Top of PROVIDED MATERIAL

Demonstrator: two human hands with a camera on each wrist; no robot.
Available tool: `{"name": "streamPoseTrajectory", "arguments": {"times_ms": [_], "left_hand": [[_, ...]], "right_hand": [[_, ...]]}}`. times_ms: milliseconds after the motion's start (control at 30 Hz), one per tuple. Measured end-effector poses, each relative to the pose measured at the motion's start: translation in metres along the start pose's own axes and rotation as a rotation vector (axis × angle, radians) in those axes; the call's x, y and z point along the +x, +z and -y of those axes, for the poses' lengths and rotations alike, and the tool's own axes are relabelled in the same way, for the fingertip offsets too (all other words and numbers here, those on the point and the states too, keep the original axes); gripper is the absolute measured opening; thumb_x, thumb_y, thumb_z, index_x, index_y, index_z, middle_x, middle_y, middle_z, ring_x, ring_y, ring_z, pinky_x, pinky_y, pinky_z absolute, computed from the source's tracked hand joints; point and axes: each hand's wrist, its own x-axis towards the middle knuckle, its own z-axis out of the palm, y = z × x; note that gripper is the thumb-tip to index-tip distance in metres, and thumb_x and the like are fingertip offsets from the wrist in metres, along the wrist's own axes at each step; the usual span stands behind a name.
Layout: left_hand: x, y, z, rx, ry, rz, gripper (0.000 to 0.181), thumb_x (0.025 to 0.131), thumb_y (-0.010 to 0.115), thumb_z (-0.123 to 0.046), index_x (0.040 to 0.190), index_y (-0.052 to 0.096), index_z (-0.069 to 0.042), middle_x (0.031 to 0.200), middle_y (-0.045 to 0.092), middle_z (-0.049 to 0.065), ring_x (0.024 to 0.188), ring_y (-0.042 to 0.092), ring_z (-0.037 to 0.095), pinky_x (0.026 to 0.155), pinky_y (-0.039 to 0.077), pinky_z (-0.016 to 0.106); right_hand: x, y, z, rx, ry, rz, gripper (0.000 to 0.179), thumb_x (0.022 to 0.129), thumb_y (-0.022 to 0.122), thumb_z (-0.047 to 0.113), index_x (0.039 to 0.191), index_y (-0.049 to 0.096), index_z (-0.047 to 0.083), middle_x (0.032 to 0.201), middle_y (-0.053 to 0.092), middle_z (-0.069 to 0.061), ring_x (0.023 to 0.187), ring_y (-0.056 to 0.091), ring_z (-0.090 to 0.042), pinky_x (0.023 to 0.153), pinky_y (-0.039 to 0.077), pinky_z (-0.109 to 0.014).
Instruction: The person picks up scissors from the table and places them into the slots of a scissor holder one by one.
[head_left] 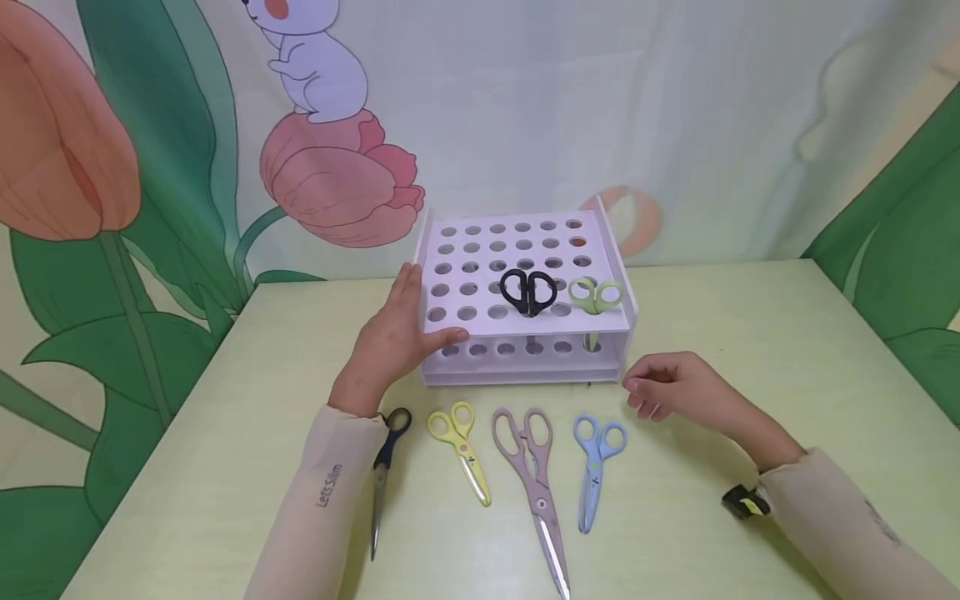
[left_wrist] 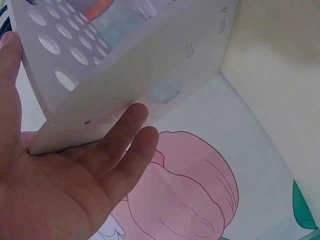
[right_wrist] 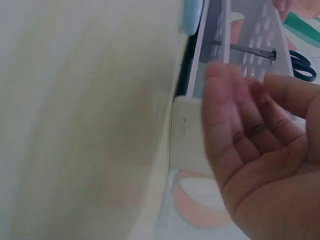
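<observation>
My left hand (head_left: 388,340) rests against the left side of a white rack (head_left: 517,377) with rows of round holes. Its thumb lies along the front edge, and the fingers extend along the outer side panel (left_wrist: 165,60). Black-handled scissors (head_left: 529,293) and light green scissors (head_left: 596,296) stand in the rack's front part, handles up. Just off the rack's front right corner, my right hand (head_left: 678,385) hovers with loosely bent fingers and nothing in them. Closest to it on the table are blue scissors (head_left: 592,471).
Left of the blue pair lie large mauve scissors (head_left: 538,492), yellow scissors (head_left: 463,454) and dark-handled scissors (head_left: 382,467), blades toward me. The pale table (head_left: 247,417) ends at a printed curtain (head_left: 510,100) behind the rack. A small black device (head_left: 745,502) sits by my right wrist.
</observation>
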Motion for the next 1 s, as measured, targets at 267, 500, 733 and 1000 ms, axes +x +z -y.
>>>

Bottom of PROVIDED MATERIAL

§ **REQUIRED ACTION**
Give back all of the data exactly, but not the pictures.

§ **REPLY TO THE TASK**
Demonstrator: two human hands with a camera on each wrist; no robot.
Available tool: `{"name": "streamPoseTrajectory", "arguments": {"times_ms": [_], "left_hand": [[_, ...]], "right_hand": [[_, ...]]}}`. times_ms: milliseconds after the motion's start (control at 30 Hz), one per tuple. Measured end-effector poses, each relative to the pose measured at the motion's start: translation in metres along the start pose's own axes and rotation as a rotation vector (axis × angle, radians) in those axes; the call's x, y and z point along the +x, +z and -y of those axes, for the poses' lengths and rotations alike, and the tool's own axes are relabelled in the same way, for the fingertip offsets too (all other words and numbers here, those on the point and the states too, keep the original axes); gripper is the absolute measured opening; thumb_x, thumb_y, thumb_z, index_x, index_y, index_z, middle_x, middle_y, middle_z, ring_x, ring_y, ring_z, pinky_x, pinky_y, pinky_z absolute, computed from the source's tracked hand joints; point and axes: each hand's wrist, its own x-axis towards the middle knuckle, its own z-axis out of the palm, y = z × x; note that gripper is the thumb-tip to index-tip distance in metres, and thumb_x and the like are fingertip offsets from the wrist in metres, along the wrist's own axes at each step; the usual span stands behind a name.
Layout: left_hand: x, y, z, rx, ry, rz, gripper (0.000 to 0.181), thumb_x (0.025 to 0.131), thumb_y (-0.010 to 0.115), thumb_z (-0.123 to 0.046), index_x (0.040 to 0.190), index_y (-0.052 to 0.096), index_z (-0.069 to 0.042), middle_x (0.031 to 0.200), middle_y (-0.045 to 0.092), middle_z (-0.049 to 0.065), ring_x (0.024 to 0.188), ring_y (-0.042 to 0.092), ring_z (-0.037 to 0.095), pinky_x (0.026 to 0.155), pinky_y (-0.039 to 0.077), pinky_z (-0.016 to 0.106); right_hand: x, y, z, rx, ry, rz, gripper (0.000 to 0.179), thumb_x (0.022 to 0.129), thumb_y (-0.022 to 0.122), thumb_z (-0.047 to 0.113), index_x (0.039 to 0.191), index_y (-0.049 to 0.096), index_z (-0.047 to 0.083), middle_x (0.032 to 0.201), middle_y (-0.053 to 0.092), middle_z (-0.069 to 0.061), ring_x (0.023 to 0.187), ring_y (-0.056 to 0.091), ring_z (-0.090 to 0.042), pinky_x (0.023 to 0.153), pinky_y (-0.039 to 0.077), pinky_z (-0.109 to 0.014).
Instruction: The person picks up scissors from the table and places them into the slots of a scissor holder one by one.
[head_left] 
[left_wrist] 
[right_wrist] 
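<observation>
My left hand (head_left: 388,340) rests against the left side of a white rack (head_left: 517,377) with rows of round holes. Its thumb lies along the front edge, and the fingers extend along the outer side panel (left_wrist: 165,60). Black-handled scissors (head_left: 529,293) and light green scissors (head_left: 596,296) stand in the rack's front part, handles up. Just off the rack's front right corner, my right hand (head_left: 678,385) hovers with loosely bent fingers and nothing in them. Closest to it on the table are blue scissors (head_left: 592,471).
Left of the blue pair lie large mauve scissors (head_left: 538,492), yellow scissors (head_left: 463,454) and dark-handled scissors (head_left: 382,467), blades toward me. The pale table (head_left: 247,417) ends at a printed curtain (head_left: 510,100) behind the rack. A small black device (head_left: 745,502) sits by my right wrist.
</observation>
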Motion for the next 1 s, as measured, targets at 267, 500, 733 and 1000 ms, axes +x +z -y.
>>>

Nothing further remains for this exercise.